‘Caroline, darling, it’s the one of the children on the beach, you know, the best one, they’re all in a row, you know, the one with the flute’. Down the phone line came that familiar deep, husky voice – Marti Friedlander (1928–2016) desperately trying to locate a single photo from her massive archive of over 4000 prints. She knew which she wanted, but did I?
Marti would have loved the fact that now she could simply go onto Auckland Art Gallery Toi o Tāmaki’s website and find digital versions of her works, with a Gallery number that easily identifies each print.

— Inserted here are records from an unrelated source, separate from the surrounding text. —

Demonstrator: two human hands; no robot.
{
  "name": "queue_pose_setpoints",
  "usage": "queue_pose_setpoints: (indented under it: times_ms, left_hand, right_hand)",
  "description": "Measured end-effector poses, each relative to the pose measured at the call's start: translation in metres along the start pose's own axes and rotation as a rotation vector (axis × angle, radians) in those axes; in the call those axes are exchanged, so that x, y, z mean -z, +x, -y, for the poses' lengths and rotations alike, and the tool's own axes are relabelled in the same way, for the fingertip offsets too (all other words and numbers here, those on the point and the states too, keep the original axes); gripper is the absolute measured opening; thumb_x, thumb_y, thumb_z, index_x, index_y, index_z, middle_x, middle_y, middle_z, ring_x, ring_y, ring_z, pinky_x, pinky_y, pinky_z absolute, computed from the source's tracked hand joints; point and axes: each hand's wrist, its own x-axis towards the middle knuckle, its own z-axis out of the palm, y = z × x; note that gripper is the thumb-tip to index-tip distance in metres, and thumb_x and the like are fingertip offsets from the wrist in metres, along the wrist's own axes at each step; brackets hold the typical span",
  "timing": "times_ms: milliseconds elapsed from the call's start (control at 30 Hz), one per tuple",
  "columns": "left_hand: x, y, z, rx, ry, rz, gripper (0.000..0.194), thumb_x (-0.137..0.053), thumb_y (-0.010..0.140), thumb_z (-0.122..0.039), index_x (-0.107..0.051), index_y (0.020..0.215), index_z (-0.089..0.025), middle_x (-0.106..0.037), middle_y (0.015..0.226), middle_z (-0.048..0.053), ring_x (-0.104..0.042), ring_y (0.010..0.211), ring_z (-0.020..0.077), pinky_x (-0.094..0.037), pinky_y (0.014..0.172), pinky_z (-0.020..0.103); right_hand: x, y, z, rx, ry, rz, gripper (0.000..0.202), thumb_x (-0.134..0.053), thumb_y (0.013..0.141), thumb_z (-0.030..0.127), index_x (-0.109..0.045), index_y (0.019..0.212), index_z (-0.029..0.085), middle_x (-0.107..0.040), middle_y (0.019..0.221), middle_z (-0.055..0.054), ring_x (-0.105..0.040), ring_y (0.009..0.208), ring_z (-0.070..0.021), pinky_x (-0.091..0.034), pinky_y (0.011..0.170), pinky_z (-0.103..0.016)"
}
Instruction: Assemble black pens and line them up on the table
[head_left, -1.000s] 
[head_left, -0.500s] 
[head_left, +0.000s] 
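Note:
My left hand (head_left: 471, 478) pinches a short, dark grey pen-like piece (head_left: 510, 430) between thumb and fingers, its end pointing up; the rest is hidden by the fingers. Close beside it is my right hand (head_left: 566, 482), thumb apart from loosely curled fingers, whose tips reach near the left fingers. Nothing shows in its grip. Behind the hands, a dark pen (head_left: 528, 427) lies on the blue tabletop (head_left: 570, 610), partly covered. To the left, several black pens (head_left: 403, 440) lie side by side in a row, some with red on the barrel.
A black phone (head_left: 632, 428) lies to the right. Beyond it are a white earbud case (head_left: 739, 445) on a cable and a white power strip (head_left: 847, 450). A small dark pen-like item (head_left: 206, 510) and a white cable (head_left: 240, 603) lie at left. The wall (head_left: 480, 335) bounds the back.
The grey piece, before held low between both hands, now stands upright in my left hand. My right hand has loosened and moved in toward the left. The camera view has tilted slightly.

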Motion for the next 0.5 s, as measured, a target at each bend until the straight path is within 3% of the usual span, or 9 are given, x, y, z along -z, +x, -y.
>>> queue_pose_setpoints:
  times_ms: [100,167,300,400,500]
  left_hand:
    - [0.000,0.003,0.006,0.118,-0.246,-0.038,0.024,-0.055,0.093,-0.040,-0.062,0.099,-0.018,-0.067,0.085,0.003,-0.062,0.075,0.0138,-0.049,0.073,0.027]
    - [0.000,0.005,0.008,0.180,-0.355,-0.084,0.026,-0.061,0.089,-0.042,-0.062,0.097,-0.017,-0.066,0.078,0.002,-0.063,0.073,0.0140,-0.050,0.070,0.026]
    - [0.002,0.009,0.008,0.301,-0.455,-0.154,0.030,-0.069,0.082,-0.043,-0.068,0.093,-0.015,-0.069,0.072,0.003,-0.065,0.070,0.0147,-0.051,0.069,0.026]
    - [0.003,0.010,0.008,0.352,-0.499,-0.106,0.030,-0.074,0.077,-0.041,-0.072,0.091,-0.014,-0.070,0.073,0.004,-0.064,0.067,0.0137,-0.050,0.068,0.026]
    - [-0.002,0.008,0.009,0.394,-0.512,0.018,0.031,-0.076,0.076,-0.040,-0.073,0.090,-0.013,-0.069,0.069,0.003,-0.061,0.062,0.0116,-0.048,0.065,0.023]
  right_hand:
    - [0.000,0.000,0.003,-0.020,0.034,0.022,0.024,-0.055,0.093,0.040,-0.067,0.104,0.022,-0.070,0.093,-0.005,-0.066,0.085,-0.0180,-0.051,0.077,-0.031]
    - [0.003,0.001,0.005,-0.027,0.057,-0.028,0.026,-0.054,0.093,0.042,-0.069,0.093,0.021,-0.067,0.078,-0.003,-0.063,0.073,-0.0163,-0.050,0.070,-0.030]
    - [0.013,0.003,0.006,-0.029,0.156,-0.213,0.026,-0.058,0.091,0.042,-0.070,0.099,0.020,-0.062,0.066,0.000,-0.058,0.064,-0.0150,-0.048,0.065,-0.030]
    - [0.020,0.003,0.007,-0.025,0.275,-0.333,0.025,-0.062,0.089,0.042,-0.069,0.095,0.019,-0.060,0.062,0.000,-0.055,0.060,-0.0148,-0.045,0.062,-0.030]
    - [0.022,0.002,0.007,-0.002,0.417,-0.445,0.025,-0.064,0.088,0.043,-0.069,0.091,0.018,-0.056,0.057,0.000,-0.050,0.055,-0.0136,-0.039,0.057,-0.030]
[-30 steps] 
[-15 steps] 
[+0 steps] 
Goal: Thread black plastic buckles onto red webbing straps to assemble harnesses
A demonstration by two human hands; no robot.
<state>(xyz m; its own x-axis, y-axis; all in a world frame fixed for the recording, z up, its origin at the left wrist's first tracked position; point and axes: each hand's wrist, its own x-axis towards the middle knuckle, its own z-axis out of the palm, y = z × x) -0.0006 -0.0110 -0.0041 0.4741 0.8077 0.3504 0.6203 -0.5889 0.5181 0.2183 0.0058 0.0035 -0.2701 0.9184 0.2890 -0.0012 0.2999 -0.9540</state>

In the years leading up to the Gallery’s 2001 exhibition, Marti Friedlander Photographs, curator Ron Brownson worked alongside Marti, no doubt casting his eye over the full collection, to make a careful selection of those photographs that would eventually be shown. Exhibition prints were made and subsequently donated to the Gallery’s art collection by Marti with assistance from the Elise Mourant Bequest. Brownson, once Research Librarian, suggested to the Friedlanders that they may like to consider depositing the full print archive at the E H McCormick Research Library. And so in 2002, accompanied by a spreadsheet with its own numbering system, Marti’s 4405 photographs and proof sheets came to the Gallery and became known as the Marti Friedlander Archive.
As well as the mostly black and white prints, in various sizes, and proof sheets the Gerrard and Marti Friedlander Charitable Trust have placed with us on long-term loan negatives, correspondence, exhibition ephemera, press clippings, catalogues and publications. When the final deposit comes to us it will be as complete an archive as any in our collection.